» **Problem statement**:
Go to the line below containing "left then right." and print exactly from there through the line containing "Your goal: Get", both included. Print nothing else.

-- Opening Marker --

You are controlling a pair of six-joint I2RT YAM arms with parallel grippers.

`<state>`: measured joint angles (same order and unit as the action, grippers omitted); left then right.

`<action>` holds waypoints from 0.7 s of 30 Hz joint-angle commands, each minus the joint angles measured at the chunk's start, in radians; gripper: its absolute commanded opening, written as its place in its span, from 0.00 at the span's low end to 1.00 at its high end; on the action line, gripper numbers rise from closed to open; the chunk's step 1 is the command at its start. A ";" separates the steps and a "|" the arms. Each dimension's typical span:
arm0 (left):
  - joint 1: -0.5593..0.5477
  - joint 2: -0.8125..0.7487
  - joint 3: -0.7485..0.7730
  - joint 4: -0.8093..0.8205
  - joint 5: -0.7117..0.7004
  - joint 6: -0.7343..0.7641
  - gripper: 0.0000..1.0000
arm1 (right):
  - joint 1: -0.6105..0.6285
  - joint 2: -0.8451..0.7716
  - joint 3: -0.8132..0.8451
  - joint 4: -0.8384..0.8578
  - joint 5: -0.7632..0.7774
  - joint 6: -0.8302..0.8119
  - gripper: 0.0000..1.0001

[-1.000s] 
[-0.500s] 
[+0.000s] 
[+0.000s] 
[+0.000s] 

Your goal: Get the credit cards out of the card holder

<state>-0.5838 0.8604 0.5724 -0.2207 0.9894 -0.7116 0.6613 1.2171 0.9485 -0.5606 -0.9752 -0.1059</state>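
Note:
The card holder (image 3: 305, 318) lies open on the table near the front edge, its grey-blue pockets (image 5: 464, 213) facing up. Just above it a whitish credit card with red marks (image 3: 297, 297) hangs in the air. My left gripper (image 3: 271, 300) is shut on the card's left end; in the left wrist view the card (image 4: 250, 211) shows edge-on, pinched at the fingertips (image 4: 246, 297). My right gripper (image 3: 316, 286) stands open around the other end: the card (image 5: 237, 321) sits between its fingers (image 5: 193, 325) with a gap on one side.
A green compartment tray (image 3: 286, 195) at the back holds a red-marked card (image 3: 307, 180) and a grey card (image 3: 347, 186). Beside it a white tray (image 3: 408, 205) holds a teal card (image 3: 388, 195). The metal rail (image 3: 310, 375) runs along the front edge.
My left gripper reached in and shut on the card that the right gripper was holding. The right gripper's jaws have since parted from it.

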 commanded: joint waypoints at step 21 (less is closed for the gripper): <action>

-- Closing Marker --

» **Result for this task**:
`<state>`: measured joint angles (same order and unit as the action, grippers omitted); left then right.

`<action>` holds waypoints from 0.7 s of 30 Hz joint-angle commands, each minus the joint angles measured at the chunk's start, in radians; gripper: its absolute commanded opening, written as its place in its span, from 0.00 at the span's low end to 1.00 at its high end; on the action line, gripper numbers rise from closed to open; the chunk's step 1 is the command at its start. A ";" separates the steps and a "|" the arms. Each dimension's typical span:
arm0 (left):
  - joint 1: -0.5593..0.5477
  - joint 2: -0.8125..0.7487
  - joint 3: -0.7485..0.7730
  - joint 4: -0.8093..0.8205
  - joint 5: -0.7117..0.7004
  - joint 6: -0.7343..0.7641
  - gripper: 0.0000..1.0000
arm1 (right):
  - joint 1: -0.6105..0.6285
  - joint 2: -0.8451..0.7716
  - joint 3: -0.8132..0.8451
  - joint 4: -0.8384..0.8578
  - joint 5: -0.7632..0.7774
  - joint 6: -0.8302..0.8119
  - gripper: 0.0000..1.0001

[-1.000s] 
[-0.500s] 
[+0.000s] 
[+0.000s] 
[+0.000s] 

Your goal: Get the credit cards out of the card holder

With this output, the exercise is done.